The reasons for exiting data centres are evident. The key benefits can potentially transform businesses and take them to greater heights in a short time. However, as mapped out above, migration from the data centre to cloud technologies is complex, and there’s a tremendous amount at stake for businesses. It can be disastrous if done incorrectly or inefficiently.
A specialist in cloud applications, cloud platforms, and cloud cybersecurity transformation can help an organisation migrate seamlessly—with all the benefits and none of the hassle. A world-class cloud integrator like SXiQ can help take a business to the next level by mediating a data-centre-to-cloud migration that leaves no stone unturned.

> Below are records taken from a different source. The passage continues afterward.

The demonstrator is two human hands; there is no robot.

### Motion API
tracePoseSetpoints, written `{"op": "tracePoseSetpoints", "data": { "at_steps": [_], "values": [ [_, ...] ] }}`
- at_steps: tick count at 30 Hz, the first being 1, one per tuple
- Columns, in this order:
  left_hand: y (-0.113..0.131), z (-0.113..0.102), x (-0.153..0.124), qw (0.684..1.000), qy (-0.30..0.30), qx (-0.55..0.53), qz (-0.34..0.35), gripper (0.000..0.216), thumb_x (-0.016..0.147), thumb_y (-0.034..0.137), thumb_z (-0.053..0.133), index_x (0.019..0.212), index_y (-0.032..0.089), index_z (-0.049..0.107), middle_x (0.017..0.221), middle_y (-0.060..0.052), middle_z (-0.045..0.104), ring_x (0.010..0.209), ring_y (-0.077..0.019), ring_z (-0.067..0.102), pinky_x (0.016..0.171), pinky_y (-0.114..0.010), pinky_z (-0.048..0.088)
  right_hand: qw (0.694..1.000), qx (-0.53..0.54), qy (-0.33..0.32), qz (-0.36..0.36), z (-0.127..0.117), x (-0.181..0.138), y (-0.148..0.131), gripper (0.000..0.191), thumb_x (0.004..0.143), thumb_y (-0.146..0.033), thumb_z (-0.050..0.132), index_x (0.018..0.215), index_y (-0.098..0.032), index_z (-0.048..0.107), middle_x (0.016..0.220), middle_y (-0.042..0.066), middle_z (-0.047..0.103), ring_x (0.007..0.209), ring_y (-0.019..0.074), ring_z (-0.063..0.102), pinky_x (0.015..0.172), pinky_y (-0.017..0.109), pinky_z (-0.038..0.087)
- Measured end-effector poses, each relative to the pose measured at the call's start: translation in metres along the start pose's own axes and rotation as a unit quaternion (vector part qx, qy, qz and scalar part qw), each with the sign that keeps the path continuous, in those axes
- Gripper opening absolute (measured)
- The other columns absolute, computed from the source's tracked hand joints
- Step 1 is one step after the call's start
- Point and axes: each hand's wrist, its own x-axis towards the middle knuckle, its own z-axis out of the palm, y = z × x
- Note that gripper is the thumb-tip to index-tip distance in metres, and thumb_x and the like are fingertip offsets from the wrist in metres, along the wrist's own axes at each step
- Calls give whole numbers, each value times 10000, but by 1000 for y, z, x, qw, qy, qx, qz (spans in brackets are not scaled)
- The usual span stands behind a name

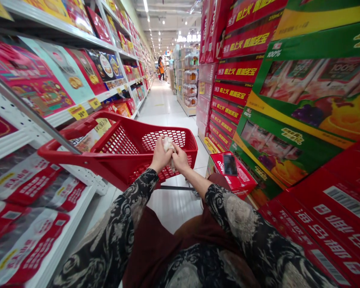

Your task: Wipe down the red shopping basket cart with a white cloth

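Both of my hands meet in front of me, over the near side of a red shopping cart [96, 160]. Between them is a crumpled whitish thing [168, 143], soft-looking like a tissue or cloth; its exact kind I cannot make out. My left hand [160, 155] is closed around its left side. On its right side, my right hand [180, 158] pinches it with bent fingers. Part of the thing hangs below the fingers. The cart's basket has perforated walls, and its handle end points left.
Shelves of gift boxes [45, 76] and packed bottles [21, 240] line the left. Stacked red drink cases [231, 94] and green juice cartons [315, 88] rise on the right. A red box [232, 176] sits low beside my knee. Far down the aisle stands a person in orange [161, 69].
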Motion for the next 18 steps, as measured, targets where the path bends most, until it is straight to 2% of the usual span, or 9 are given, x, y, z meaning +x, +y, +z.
{"op": "tracePoseSetpoints", "data": {
  "at_steps": [2,4,6,8,11,12,14,16,18],
  "values": [
    [4,-1,4,999,8,-26,-29,538,758,244,540,1276,169,419,1278,-118,515,1196,-235,495,1053,-418,390,988,141,13,61,7,6,-7,445,759,-116,436,1163,-201,604,1086,11,687,1026,150,619,927,284,481],
    [5,-3,7,998,-3,-49,-43,422,833,288,444,1238,173,466,1262,-110,535,1193,-216,499,1051,-402,394,960,263,22,98,13,10,-12,371,777,-164,457,1110,-197,616,950,-6,706,895,136,649,820,267,523],
    [3,-4,9,997,-19,-51,-51,392,870,270,351,1224,178,491,1263,-106,546,1198,-202,499,1059,-398,386,927,351,43,126,18,13,-15,280,780,-211,498,1027,-180,626,833,-13,698,788,126,653,752,252,532],
    [3,-6,8,998,-21,-24,-49,415,854,244,368,1247,176,483,1292,-111,532,1225,-210,480,1075,-410,367,899,404,69,155,21,14,-14,219,753,-229,563,957,-169,613,749,-21,674,706,118,642,704,243,531],
    [5,-12,4,998,7,56,-9,476,799,224,476,1272,172,472,1355,-124,482,1308,-245,393,1118,-446,298,886,410,118,183,20,15,-12,287,679,-189,646,958,-174,578,683,-50,634,608,102,608,627,224,515],
    [6,-14,2,997,-4,74,17,473,795,220,484,1266,176,480,1364,-123,474,1320,-248,378,1123,-452,284,888,400,136,184,19,15,-11,320,666,-170,651,975,-177,570,681,-56,627,595,96,599,613,216,506],
    [7,-15,-2,992,-65,88,68,459,797,223,482,1253,177,497,1363,-119,480,1315,-245,385,1121,-453,288,892,383,150,187,16,15,-12,336,669,-145,624,999,-175,566,684,-59,623,590,91,590,610,209,497],
    [6,-14,-4,985,-125,81,85,501,780,239,502,1274,157,476,1353,-127,489,1293,-239,412,1106,-438,318,893,383,125,200,14,15,-14,337,683,-123,569,1017,-169,572,682,-54,630,600,95,597,627,211,498],
    [2,-14,-4,986,-129,77,73,566,753,243,526,1298,118,441,1345,-147,489,1276,-237,429,1096,-419,337,895,387,78,210,12,14,-17,367,688,-108,520,1046,-169,575,682,-48,642,611,103,613,640,215,506]
  ]
}}
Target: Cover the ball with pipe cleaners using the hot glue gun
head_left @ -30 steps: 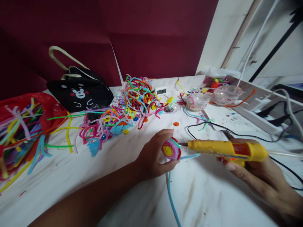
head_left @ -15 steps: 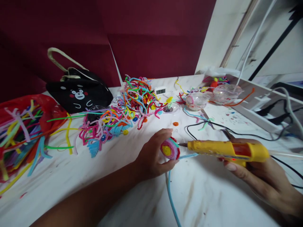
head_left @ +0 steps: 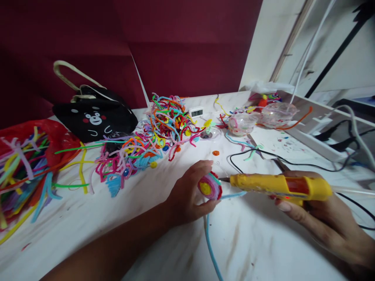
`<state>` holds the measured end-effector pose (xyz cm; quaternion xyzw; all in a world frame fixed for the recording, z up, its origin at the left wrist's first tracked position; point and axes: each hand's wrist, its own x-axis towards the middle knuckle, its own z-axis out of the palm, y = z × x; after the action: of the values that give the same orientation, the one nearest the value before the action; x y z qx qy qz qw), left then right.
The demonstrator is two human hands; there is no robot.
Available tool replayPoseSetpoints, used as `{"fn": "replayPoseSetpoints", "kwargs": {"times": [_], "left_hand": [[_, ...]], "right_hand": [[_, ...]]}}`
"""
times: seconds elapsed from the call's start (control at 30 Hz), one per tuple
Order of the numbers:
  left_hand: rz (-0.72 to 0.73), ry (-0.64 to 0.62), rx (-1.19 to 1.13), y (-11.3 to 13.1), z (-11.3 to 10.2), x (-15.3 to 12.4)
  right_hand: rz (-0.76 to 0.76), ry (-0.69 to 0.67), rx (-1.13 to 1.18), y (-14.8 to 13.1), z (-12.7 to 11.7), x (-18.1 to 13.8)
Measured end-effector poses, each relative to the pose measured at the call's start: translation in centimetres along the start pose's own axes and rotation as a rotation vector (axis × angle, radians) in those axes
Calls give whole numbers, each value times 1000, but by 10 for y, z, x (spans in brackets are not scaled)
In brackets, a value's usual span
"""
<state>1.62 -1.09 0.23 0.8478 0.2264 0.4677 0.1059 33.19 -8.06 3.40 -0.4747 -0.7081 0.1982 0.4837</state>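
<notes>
My left hand (head_left: 187, 193) is closed around a small coiled disc of pipe cleaners (head_left: 209, 187), yellow in the middle with pink and red rings. A light blue pipe cleaner (head_left: 210, 244) trails from the disc toward me across the white table (head_left: 117, 218). My right hand (head_left: 316, 218) grips a yellow glue gun (head_left: 278, 185) held level, its metal tip touching the right edge of the disc. A clear glue stick pokes out of the gun's back end.
A heap of coloured pipe cleaner pieces (head_left: 152, 136) lies behind my left hand. A red bag of long pipe cleaners (head_left: 26, 164) sits far left, a black bear-face bag (head_left: 93, 117) behind. Clear plastic bowls (head_left: 243, 123), a small digital clock (head_left: 197, 112) and black cords (head_left: 263, 156) lie at the right.
The view has drifted slightly; both hands, the disc and the glue gun keep the same pose, with the tip still at the disc's edge.
</notes>
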Motion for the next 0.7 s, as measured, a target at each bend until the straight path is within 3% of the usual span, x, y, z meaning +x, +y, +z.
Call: {"fn": "replayPoseSetpoints", "kwargs": {"times": [0.4,0.7], "left_hand": [[-28,-7,41,0,-4,-1],[31,0,3,2,-3,1]], "right_hand": [[-77,-92,-127,0,-3,0],[-46,-72,-162,2,-2,0]]}}
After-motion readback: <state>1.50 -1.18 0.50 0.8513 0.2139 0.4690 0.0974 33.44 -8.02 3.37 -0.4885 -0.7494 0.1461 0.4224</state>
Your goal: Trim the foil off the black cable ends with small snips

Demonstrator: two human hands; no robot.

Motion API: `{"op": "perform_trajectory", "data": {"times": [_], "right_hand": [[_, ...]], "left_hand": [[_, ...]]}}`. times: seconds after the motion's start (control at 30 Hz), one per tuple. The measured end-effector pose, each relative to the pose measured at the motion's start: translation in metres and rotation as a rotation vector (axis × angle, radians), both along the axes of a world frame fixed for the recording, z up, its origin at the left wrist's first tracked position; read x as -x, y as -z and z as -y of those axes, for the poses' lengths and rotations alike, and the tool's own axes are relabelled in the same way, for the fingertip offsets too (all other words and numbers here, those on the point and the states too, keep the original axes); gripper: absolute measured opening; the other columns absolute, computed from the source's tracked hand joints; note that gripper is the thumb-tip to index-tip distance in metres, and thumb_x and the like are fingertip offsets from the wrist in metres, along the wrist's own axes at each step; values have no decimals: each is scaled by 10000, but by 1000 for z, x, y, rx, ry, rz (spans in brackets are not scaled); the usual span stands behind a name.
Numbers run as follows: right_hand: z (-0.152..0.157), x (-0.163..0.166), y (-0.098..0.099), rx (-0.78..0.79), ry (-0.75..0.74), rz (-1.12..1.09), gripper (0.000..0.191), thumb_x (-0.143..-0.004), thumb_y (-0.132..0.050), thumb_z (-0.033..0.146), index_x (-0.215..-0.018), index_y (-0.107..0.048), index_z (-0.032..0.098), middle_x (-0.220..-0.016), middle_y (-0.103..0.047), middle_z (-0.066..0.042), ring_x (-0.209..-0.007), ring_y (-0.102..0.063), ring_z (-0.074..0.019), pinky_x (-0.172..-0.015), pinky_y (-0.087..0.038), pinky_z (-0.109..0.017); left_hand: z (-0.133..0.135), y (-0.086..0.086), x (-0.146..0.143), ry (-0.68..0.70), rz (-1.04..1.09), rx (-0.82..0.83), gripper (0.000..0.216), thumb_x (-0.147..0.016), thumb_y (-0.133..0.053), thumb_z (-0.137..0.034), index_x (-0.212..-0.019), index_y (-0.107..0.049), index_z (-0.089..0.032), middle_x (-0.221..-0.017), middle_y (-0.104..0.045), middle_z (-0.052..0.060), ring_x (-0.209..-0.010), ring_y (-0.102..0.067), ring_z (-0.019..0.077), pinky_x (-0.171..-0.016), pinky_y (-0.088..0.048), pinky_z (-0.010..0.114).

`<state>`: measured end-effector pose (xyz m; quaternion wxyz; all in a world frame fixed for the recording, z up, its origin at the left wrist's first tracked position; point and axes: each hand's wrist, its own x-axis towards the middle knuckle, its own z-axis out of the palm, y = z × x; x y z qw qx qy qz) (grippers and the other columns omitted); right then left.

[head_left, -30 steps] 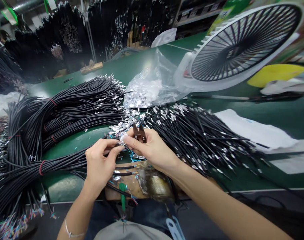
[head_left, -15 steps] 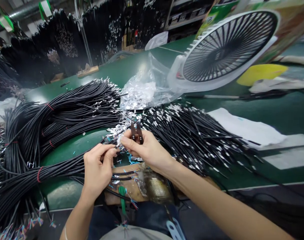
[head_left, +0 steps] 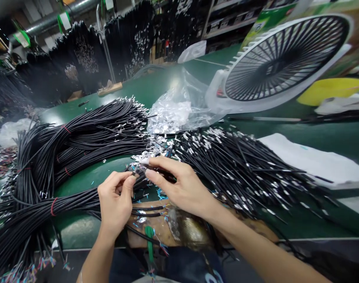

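My left hand (head_left: 116,198) is closed, thumb and forefinger pinching the end of a black cable (head_left: 135,174). Just to its right, my right hand (head_left: 183,184) has its thumb and forefinger apart near that cable end. A dark pair of snips (head_left: 166,175) lies in its palm under the fingers, mostly hidden. Scraps of silvery foil (head_left: 155,145) lie behind the fingertips. Below the hands, stripped cables with coloured wires (head_left: 155,214) rest on a wooden board (head_left: 164,226), beside a green strap (head_left: 150,241).
Bundled black cables (head_left: 102,133) tied with red bands fill the left. Short foil-tipped cables (head_left: 244,169) are heaped at right. Behind stand a clear plastic bag (head_left: 176,114) of foil scraps and a white fan (head_left: 282,65). White paper (head_left: 312,161) lies at far right.
The right thumb and forefinger have spread apart, and the snips' blades, upright before, have dropped out of sight under the fingers. The left hand keeps its pinch. The view has shifted slightly left.
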<state>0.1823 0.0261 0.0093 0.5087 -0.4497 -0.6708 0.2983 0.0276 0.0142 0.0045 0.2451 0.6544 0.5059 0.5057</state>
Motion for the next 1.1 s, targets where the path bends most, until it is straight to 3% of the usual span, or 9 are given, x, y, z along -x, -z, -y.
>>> {"op": "perform_trajectory", "data": {"times": [0.27,0.5,0.73,0.83,1.0,1.1], "right_hand": [[3,-1,-4,-77,-29,85,221,-845,-528,240,-835,-738,171,-778,-733,-56,-660,-653,-161,-635,-510,-271],[4,-2,-2,-108,17,166,198,-837,-555,238,-855,-741,171,-814,-743,-52,-705,-681,-163,-647,-522,-248],[6,0,-1,-170,110,212,168,-818,-590,205,-848,-745,148,-776,-740,-53,-644,-676,-154,-595,-517,-232],[7,1,-1,-195,120,198,167,-819,-588,199,-835,-746,147,-743,-736,-49,-624,-671,-152,-580,-511,-231],[4,-11,-3,-134,-40,135,188,-823,-570,216,-780,-741,153,-699,-722,-37,-609,-654,-138,-586,-506,-221],[4,-27,-9,-115,40,142,202,-811,-597,296,-804,-730,145,-725,-709,-53,-635,-641,-152,-595,-499,-240]], "left_hand": [[0,1,0,1,-60,-61,123,-822,-599,-249,-784,-694,-179,-644,-589,-10,-542,-521,81,-471,-401,165],[1,3,-2,-19,-147,-197,78,-818,-608,-204,-796,-682,-194,-659,-601,-19,-585,-547,85,-517,-425,169],[3,12,-9,-141,-149,-266,53,-811,-621,-195,-827,-671,-201,-699,-611,-14,-629,-558,103,-582,-433,208],[2,9,-7,-76,-164,-167,94,-844,-569,-213,-799,-649,-194,-704,-596,-14,-641,-546,109,-585,-416,210],[-1,-1,1,149,-99,28,322,-924,-421,-258,-655,-575,-171,-607,-536,-21,-571,-499,99,-550,-372,214],[0,-3,2,198,-115,32,352,-934,-397,-266,-622,-529,-170,-601,-519,-16,-557,-480,98,-542,-357,220]]}}
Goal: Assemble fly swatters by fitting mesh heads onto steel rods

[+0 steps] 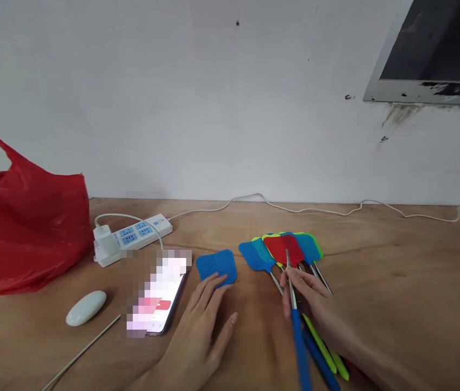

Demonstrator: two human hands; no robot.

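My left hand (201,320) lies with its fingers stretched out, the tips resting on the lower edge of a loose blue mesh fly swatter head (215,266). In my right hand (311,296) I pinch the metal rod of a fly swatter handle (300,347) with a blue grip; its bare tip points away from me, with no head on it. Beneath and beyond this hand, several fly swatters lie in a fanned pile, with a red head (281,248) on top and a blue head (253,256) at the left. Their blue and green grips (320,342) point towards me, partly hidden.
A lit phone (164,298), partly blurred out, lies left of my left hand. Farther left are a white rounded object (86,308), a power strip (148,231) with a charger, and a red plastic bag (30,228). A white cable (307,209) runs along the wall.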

Why choose SXiQ to deliver migration?
SXiQ has a proven track record in transforming organisations’ legacy data centres into enterprise cloud architectures. SXiQ’s deep understanding of complex technology environments and industry proven capability has helped some of Australia’s largest brands migrate and modernise their cloud infrastructure, middleware, and application stack.
In just 15 months, SXiQ migrated Orica, a multinational manufacturer of explosives and blasting systems to AWS. SXiQ also worked with the century-old Australian dairy and food company Bega Cheese Limited on technology migration related to their A$560m acquisition of Lion Dairy & Drinks. The migration was completed in 12 months, during which both entities operated without disruption.
When organisations partner with SXiQ, they get a partner with enterprise-capability and start-up agility – gaining all the benefits of its larger competitors, but with the added bonus of customisation and intricate collaboration. Few cloud integrators offer the same level of flexibility.
By choosing SXiQ, a company dedicated to sustainability, clients can also contribute to making a significant impact on reducing e-waste, recapturing decommissioned hardware, and raising funds to help feed underprivileged Australians.